▶ YOUR TASK: As you look over the data below, please find each line where the word "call" appears, then copy it.

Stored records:

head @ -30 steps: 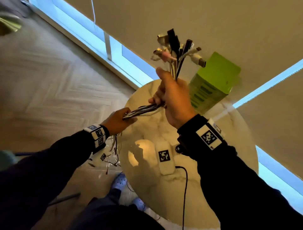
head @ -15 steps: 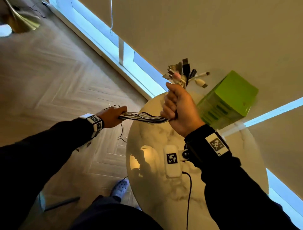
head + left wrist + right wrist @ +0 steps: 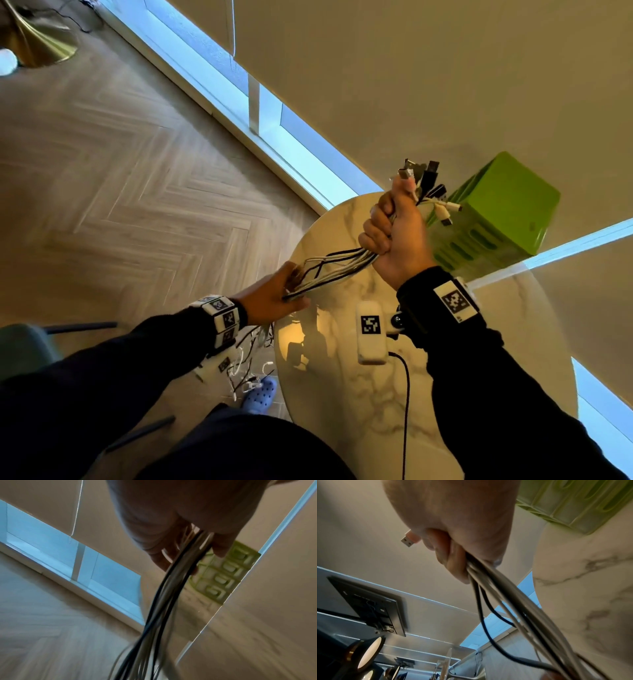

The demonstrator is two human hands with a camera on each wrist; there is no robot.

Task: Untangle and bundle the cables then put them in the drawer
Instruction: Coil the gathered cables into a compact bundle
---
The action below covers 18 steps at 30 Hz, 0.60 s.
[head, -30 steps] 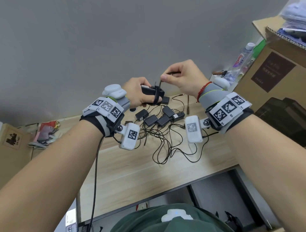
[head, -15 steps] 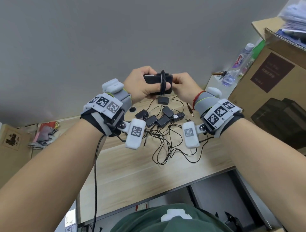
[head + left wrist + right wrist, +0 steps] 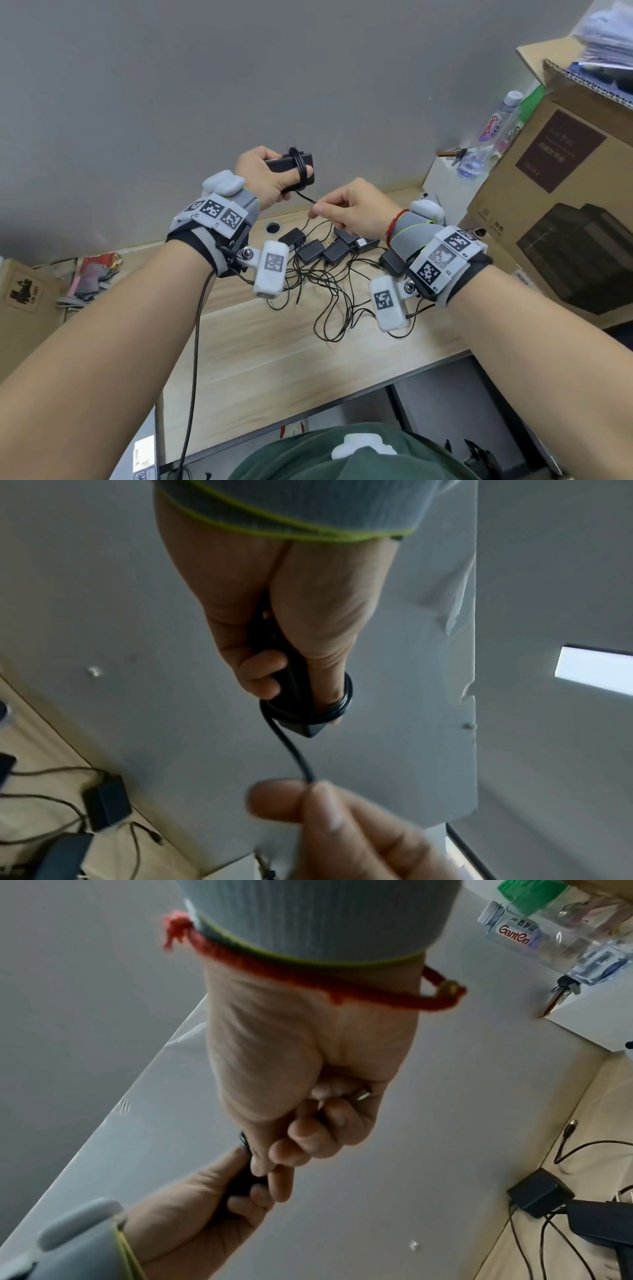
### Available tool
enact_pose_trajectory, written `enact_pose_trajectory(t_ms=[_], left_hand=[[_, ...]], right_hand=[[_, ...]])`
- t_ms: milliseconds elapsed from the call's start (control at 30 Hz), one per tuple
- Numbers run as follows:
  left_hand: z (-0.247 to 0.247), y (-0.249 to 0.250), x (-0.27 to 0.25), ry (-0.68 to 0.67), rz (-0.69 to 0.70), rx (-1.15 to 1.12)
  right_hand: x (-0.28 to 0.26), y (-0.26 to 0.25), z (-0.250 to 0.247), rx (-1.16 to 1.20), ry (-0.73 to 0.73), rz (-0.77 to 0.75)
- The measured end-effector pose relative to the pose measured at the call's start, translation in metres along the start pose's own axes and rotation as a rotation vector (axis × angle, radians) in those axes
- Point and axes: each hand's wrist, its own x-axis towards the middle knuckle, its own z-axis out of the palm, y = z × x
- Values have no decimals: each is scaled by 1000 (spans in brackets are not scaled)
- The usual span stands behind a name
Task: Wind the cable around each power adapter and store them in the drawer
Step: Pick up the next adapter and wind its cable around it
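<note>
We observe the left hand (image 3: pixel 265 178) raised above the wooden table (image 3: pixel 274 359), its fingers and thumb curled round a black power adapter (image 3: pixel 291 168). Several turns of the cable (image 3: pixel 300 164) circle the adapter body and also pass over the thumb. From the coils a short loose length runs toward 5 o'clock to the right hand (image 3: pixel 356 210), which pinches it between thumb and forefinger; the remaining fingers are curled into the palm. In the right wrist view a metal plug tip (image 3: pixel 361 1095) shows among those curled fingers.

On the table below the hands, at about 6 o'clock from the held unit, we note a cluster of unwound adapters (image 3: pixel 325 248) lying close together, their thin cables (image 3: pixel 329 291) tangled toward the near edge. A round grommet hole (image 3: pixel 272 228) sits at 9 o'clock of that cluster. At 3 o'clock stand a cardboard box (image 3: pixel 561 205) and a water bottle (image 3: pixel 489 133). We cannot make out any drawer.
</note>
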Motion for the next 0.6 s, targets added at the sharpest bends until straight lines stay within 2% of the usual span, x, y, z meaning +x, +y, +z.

▶ RESPONSE TO THIS TASK:
- t_ms: milliseconds elapsed from the call's start (control at 30 Hz), one per tuple
- The measured end-effector pose relative to the pose measured at the call's start, translation in metres along the start pose's own axes and rotation as a rotation vector (axis × angle, radians) in those axes

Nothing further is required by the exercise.